Work to complete: Line by line, transcribe the listing below without omission.

Information shown:
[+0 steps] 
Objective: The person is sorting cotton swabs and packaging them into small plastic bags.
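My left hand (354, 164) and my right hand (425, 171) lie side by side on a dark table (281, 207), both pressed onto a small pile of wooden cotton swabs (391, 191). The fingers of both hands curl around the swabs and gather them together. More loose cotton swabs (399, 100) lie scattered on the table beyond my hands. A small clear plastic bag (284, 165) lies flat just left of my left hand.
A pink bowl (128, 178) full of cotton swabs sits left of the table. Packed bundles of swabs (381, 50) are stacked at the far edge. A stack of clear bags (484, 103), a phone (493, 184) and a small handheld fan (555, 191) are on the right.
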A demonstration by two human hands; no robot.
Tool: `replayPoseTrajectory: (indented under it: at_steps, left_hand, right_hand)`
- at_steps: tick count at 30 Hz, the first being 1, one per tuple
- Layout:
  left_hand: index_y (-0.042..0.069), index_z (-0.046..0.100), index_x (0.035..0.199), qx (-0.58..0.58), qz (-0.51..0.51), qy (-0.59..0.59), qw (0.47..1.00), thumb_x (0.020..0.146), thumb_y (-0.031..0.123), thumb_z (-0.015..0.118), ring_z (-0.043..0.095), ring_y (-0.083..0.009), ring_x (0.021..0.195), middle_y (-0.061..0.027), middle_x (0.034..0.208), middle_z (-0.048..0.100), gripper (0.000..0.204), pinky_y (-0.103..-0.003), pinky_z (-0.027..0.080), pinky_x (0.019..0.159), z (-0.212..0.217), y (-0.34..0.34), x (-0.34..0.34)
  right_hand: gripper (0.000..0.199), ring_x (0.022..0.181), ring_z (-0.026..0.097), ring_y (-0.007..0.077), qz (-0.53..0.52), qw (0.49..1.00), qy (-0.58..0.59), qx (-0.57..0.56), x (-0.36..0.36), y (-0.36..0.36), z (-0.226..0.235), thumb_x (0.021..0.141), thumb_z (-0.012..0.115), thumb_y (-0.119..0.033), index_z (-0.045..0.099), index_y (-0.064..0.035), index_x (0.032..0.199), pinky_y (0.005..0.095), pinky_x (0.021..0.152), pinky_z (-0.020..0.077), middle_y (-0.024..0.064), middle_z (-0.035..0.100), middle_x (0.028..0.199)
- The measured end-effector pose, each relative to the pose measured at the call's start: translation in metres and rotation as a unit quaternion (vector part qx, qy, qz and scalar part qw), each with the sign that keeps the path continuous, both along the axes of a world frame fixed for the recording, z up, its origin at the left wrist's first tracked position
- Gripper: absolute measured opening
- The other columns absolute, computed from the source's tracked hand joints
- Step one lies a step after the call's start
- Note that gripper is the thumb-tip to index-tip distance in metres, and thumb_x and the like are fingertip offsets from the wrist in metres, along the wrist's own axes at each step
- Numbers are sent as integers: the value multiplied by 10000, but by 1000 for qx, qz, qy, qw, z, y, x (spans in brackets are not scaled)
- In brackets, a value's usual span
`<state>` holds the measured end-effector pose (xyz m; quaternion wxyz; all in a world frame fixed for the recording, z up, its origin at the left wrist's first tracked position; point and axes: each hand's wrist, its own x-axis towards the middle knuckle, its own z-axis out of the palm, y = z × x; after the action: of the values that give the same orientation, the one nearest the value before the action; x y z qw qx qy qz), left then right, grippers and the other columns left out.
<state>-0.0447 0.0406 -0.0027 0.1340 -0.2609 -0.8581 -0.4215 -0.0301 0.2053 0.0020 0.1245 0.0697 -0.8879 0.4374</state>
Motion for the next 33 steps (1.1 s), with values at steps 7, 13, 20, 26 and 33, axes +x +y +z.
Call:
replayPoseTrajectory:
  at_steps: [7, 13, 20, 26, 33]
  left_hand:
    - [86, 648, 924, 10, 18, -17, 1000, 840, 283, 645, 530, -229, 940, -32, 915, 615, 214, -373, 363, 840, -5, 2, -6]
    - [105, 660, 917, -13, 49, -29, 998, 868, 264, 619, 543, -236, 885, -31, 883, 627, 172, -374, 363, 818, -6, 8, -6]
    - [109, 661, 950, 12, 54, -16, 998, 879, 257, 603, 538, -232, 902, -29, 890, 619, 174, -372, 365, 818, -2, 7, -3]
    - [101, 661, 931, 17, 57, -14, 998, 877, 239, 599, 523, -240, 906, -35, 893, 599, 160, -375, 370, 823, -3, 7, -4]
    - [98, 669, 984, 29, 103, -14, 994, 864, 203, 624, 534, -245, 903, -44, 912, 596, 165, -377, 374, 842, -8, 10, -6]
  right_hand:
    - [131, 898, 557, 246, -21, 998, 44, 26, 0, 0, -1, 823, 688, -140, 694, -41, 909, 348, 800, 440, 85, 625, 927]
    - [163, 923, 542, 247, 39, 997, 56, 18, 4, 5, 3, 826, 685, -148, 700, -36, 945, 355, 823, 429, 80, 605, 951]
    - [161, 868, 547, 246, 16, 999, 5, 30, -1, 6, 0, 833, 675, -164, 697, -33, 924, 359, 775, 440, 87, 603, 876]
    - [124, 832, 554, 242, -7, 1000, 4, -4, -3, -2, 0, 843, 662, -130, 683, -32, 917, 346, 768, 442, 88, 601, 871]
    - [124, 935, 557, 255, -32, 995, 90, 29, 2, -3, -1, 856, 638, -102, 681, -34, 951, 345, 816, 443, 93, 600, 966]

Exercise solution:
[+0 steps] 
Objective: The person is sorting cotton swabs and packaging them into small plastic bags.
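My left hand (354, 164) and my right hand (425, 171) lie side by side on a dark table (281, 207), both pressed onto a small pile of wooden cotton swabs (391, 191). The fingers of both hands curl around the swabs and gather them together. More loose cotton swabs (399, 100) lie scattered on the table beyond my hands. A small clear plastic bag (284, 165) lies flat just left of my left hand.
A pink bowl (128, 178) full of cotton swabs sits left of the table. Packed bundles of swabs (381, 50) are stacked at the far edge. A stack of clear bags (484, 103), a phone (493, 184) and a small handheld fan (555, 191) are on the right.
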A demonstration by two human hands; no robot.
Tool: `replayPoseTrajectory: (indented under it: at_steps, left_hand, right_hand)`
- at_steps: tick count at 30 Hz, the first being 1, one per tuple
- Layout:
  left_hand: index_y (-0.042..0.069), index_z (-0.046..0.100), index_x (0.035..0.199), qx (-0.58..0.58), qz (-0.51..0.51), qy (-0.59..0.59), qw (0.47..1.00), thumb_x (0.020..0.146), thumb_y (-0.031..0.123), thumb_z (-0.015..0.118), ring_z (-0.043..0.095), ring_y (-0.083..0.009), ring_x (0.021..0.195), middle_y (-0.061..0.027), middle_x (0.034..0.208), middle_z (-0.048..0.100), gripper (0.000..0.204), pinky_y (-0.103..-0.003), pinky_z (-0.027..0.080), pinky_x (0.019..0.159), z (-0.212..0.217), y (-0.34..0.34), x (-0.34..0.34)
  right_hand: gripper (0.000..0.199), ring_x (0.022..0.181), ring_z (-0.026..0.097), ring_y (-0.007..0.077), qz (-0.53..0.52), qw (0.49..1.00), qy (-0.58..0.59), qx (-0.57..0.56), x (-0.36..0.36), y (-0.36..0.36), z (-0.226..0.235), thumb_x (0.021..0.141), thumb_z (-0.012..0.115), thumb_y (-0.119..0.033), index_z (-0.045..0.099), index_y (-0.064..0.035), index_x (0.032..0.199), pinky_y (0.005..0.095), pinky_x (0.021..0.152), pinky_z (-0.020..0.077), middle_y (-0.024..0.064), middle_z (-0.035..0.100), middle_x (0.028..0.199)
- The measured end-effector pose, each relative to the pose measured at the call's start: translation in metres and rotation as a unit quaternion (vector part qx, qy, qz and scalar part qw), each with the sign that keeps the path continuous, both along the axes of a world frame fixed for the recording, z up, its origin at the left wrist's first tracked position
- Gripper: absolute measured opening
- The other columns absolute, computed from the source's tracked hand joints
- Step one lies a step after the call's start
- Note that gripper is the thumb-tip to index-tip distance in metres, and thumb_x and the like are fingertip offsets from the wrist in metres, along the wrist's own axes at each step
- Numbers are sent as integers: the value multiplied by 10000, but by 1000 for qx, qz, qy, qw, z, y, x (spans in brackets are not scaled)
- In brackets, a value's usual span
`<state>` holds the measured end-effector pose (xyz m; quaternion wxyz; all in a world frame fixed for the recording, z up, its origin at the left wrist's first tracked position; point and axes: each hand's wrist, its own x-axis towards the middle knuckle, its own z-axis out of the palm, y = z × x; after the action: of the values that give the same orientation, the one nearest the value before the action; x y z qw qx qy qz), left then right, grippers and the other columns left out.
<state>-0.0447 0.0406 -0.0027 0.1340 -0.2609 -0.8581 -0.4215 -0.0301 0.2053 0.0020 0.1245 0.0697 -0.8879 0.4374</state>
Motion for the next 33 steps (1.1 s), with values at steps 7, 13, 20, 26 and 33, axes +x +y +z.
Call:
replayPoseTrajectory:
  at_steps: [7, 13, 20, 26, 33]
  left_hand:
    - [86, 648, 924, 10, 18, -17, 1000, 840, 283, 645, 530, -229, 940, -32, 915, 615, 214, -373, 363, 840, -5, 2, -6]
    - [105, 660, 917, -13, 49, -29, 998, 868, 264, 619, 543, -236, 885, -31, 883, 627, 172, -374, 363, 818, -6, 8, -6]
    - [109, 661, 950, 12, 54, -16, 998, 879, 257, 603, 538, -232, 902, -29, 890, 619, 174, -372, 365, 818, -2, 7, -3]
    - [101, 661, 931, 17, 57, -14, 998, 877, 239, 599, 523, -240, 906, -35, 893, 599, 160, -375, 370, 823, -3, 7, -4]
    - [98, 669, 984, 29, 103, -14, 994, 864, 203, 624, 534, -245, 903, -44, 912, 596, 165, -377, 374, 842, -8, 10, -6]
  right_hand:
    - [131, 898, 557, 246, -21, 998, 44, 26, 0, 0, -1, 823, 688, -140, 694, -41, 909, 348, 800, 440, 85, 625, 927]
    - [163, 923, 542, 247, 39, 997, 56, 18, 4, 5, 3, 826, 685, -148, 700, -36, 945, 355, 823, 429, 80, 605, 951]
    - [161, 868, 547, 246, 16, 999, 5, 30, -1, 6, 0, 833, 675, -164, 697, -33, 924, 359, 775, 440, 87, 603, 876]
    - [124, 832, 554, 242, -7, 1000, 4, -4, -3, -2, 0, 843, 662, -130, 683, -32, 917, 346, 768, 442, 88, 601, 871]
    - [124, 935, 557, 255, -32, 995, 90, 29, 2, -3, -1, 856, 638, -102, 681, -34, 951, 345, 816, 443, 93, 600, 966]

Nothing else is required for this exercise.